Selecting flowers is one of the most creative parts of planning your wedding, and it needn’t be stressful—as long as you go about it the right way.

Don't leave anything to chance.
Bring in magazine pictures of arrangements that you like, and if you despise certain colors or certain flowers, make that known immediately. A good designer will tell you up-front whether he thinks your tastes are a match, and will refer you to his peers if he thinks they'll fulfill your particular look better. Also, always ask for references and a list of estimated costs in writing. And although sketches and photos are standard for the first meeting, don't commit to anything until you have seen your arrangements live-and well ahead of time.

Be thorough.
Think up a simple arrangement and ask all the florists you're interviewing how much it would cost, with a breakdown of how they derived that cost, from materials to labor. Keeping in mind that reputation and experience count for a lot, any price that seems inappropriate is probably a sign of the overcharging to come. Also be sure to ask about hidden fees. Some florists charge for delivery.
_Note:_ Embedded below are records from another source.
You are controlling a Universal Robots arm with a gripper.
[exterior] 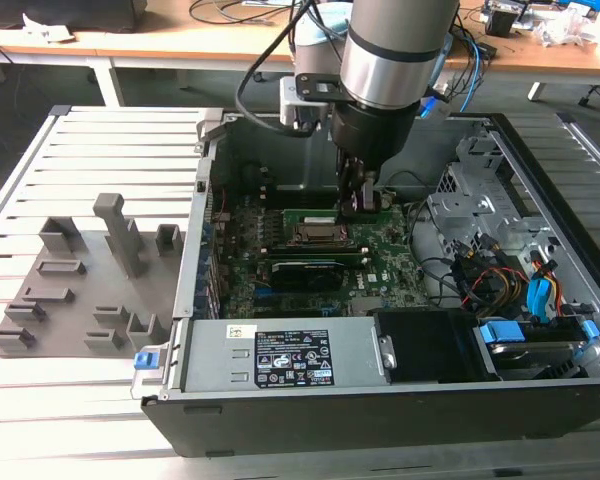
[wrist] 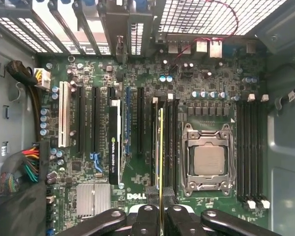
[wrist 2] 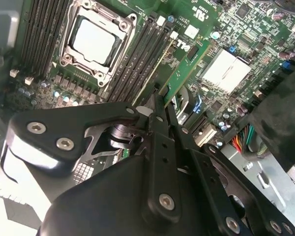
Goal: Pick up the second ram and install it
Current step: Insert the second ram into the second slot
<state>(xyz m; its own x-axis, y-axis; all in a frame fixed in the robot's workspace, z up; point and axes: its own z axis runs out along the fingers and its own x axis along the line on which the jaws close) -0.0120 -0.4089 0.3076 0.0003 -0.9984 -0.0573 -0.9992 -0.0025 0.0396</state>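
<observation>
A slatted aluminium work surface [exterior: 100,150] fills the foreground of the exterior view, its pale ribs running across the frame and reflecting bright, even overhead light. A second slatted section [exterior: 580,150] lies at the exterior view's right. Behind them stands a wooden desk [exterior: 180,45] with a light brown top and white legs [exterior: 108,80]; the floor [exterior: 40,85] beneath it is dark. A dark object [exterior: 65,12] sits on the desk at the exterior view's left. Loose black and blue cables [exterior: 470,60] trail over the desk edge towards the exterior view's right, beside crumpled white material [exterior: 570,25]. No wall or window can be made out.
</observation>
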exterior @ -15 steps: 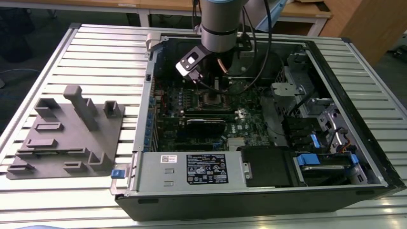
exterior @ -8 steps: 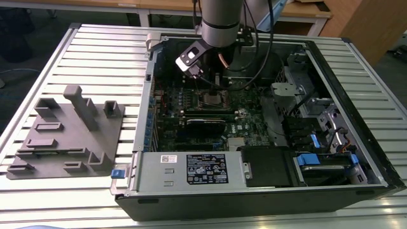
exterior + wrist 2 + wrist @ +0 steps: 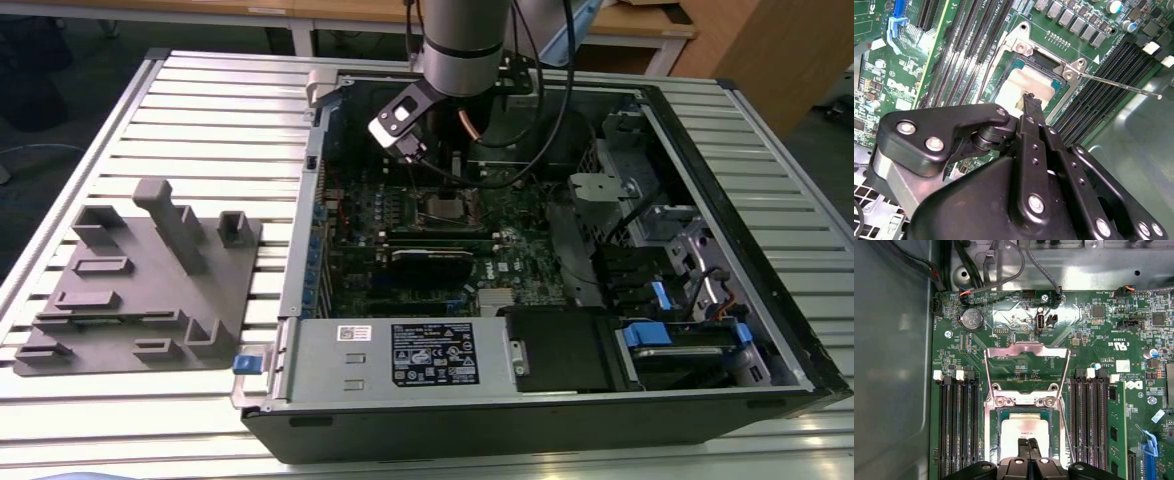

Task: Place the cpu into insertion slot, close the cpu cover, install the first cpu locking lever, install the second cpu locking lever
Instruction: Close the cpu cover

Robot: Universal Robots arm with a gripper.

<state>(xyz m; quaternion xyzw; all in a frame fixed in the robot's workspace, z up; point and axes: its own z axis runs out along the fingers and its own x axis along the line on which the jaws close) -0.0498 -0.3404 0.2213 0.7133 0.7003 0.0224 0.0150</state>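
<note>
**Tech:** What is your end effector doing?

**Arm:** My end effector (image 3: 1029,444) has its two fingers pressed together, with nothing pinched between them. The tips point down at the cpu (image 3: 1024,430). I can't tell whether they touch its metal top.

**Tech:** So where is the cpu?

**Arm:** It's right under my tips, lying flat inside the insertion slot (image 3: 1004,414) with its edges square to the slot's rim. It looks seated to me, which would explain why I carry nothing.

**Tech:** And the cover?

**Arm:** The cpu cover (image 3: 1026,346) is swung open on its hinge, just beyond the slot from my tips, and the green board (image 3: 1089,347) shows through its window. Open like that, it leaves the slot free from above, which is how I can reach in.

**Tech:** The levers?

**Arm:** One locking lever (image 3: 1119,85), a thin rod, juts out from a corner of the slot, off to one side of my fingers. I judge it unlatched, since the cover it would hold down is open.

**Tech:** What's further out?

**Arm:** Long black memory slots (image 3: 959,425) flank the slot on both sides of me. Around them is the open computer case (image 3: 534,430), laid on its side on the slatted bench (image 3: 200,110) so the board faces up toward my wrist. A grey fixture block (image 3: 147,270) sits on the bench outside the case, well apart from me.
</note>
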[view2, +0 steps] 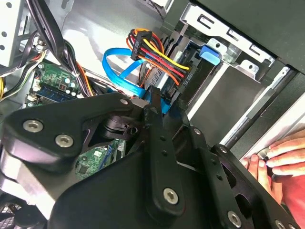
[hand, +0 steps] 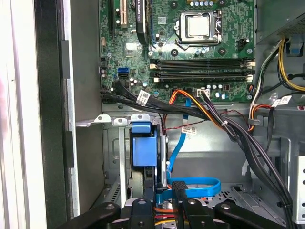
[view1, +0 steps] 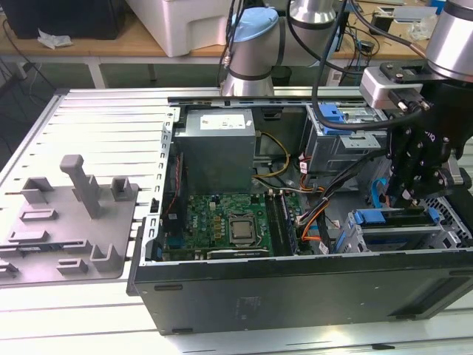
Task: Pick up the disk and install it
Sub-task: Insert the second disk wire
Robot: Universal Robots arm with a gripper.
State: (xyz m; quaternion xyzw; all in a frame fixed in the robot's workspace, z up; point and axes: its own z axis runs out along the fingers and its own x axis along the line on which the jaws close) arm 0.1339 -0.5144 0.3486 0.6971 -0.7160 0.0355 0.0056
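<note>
Scanning the exterior view from its left: grey fixture plate (view1: 70, 222) with upright pegs lying on the slatted table (view1: 111, 118), just beside the open computer case (view1: 295, 296). Inside the case: silver power supply (view1: 218, 144) at the far side, green motherboard (view1: 222, 222) nearer the camera with the processor (view1: 242, 229) bare in its socket, then a bundle of black, orange and yellow cables (view1: 310, 211) running toward the exterior view's right. Further right, metal drive cage (view1: 399, 237) with the disk (view1: 388, 217) sitting edge-up in its slot, blue carrier rail along the top. Hovering directly over that rail: gripper (view1: 411, 198), black, hanging from the arm (view1: 451, 37), very close to the disk; contact cannot be confirmed. Grip state: cannot tell, neither wide nor clamped readable from any view. Seen in the first wrist view: blue end of the carrier in the cage slot ahead of the gripper (hand: 164, 210), with a thin blue cable (hand: 195, 186) looping just beside it. Seen in the second wrist view: a person's hand (view2: 281, 160) resting on the case edge
</note>
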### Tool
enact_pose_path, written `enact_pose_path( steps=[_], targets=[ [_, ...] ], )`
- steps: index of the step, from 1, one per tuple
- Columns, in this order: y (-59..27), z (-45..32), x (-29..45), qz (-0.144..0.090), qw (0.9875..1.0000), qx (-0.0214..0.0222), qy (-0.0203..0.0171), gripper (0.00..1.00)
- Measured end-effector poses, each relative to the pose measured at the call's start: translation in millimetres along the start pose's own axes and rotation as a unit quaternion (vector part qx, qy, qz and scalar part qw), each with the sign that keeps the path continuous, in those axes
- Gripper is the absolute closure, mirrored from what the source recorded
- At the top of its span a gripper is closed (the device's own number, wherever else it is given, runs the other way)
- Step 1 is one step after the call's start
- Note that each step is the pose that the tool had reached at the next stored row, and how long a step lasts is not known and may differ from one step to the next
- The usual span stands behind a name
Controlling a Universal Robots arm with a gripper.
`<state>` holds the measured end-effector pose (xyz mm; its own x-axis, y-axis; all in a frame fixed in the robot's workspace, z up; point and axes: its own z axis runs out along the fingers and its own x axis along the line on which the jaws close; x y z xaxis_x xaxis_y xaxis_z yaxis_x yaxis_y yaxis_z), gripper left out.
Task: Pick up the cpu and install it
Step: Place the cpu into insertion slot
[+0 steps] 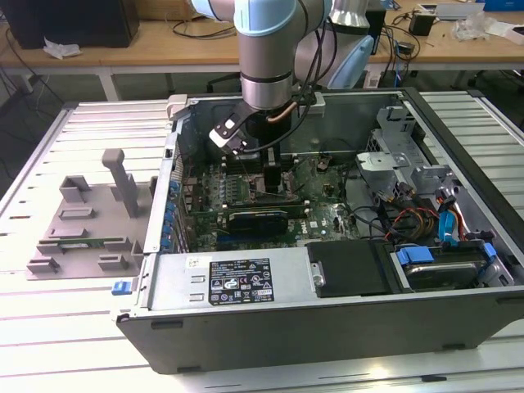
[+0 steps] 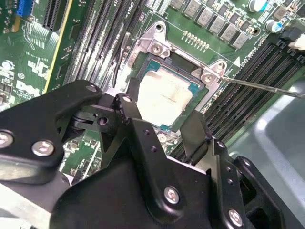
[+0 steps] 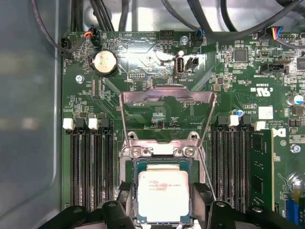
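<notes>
Black tool [image 2: 162, 114] hangs directly above the cpu [image 3: 163, 194], which lies flat in the motherboard socket [image 3: 162, 151], load plate [image 3: 167, 91] swung open beside the socket; whether the tool grips it I cannot tell.

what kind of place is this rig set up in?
Probably a robotics lab or workshop: an open grey metal computer case sits on a slatted metal table, a grey plastic parts fixture lies beside it, and cluttered wooden desks stand behind.
</notes>
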<state>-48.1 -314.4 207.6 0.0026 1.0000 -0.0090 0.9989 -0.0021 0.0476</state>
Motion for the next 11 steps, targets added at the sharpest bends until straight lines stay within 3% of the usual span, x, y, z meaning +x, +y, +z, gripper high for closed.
enact_pose_path(
  steps=[2, 5, 11],
  targets=[
    [0.0, 0.0, 0.0, 0.000, 1.0000, 0.0000, -0.0001, 0.38],
    [0.0, 0.0, 0.0, 0.000, 1.0000, 0.0000, -0.0002, 0.89],
    [0.0, 0.3, 0.0, 0.000, 1.0000, 0.0000, -0.0002, 0.89]
  ],
)
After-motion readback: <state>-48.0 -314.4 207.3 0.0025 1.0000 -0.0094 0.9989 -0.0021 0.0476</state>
Some have to rent equipment they don't own, like pedestals and candelabras. Others may charge you for pedestals that they do own.

Know your budget
Set a price ceiling before you walk in the door for your first meeting. When you get there, lowball it. "If you want to spend ten grand, give the guy $8,000," says Michael George. "He'll understand. It's almost etiquette." That way, when your florist invariably goes over budget, you'll still be within yours.

Plan with the seasons.
Says one top florist, "If you have to have peonies and you're not a Rockefeller, you'd better have your wedding in May or June." Spring and early summer have the most abundant variety of choices, and summer is best for budget-friendly wildflowers. Fall is a veritable dead zone at the flower market-you'll have to stick to standards like roses and gardenias, or risk paying big bucks in shipping.

Protect your investment.
Flowers wilt, especially when they're out of water and wrapped in ribbon for a long time. Pick a bouquet with exposed stems you can put in water after the ceremony, or make sure your florist provides you a second bouquet for photos at minimal cost.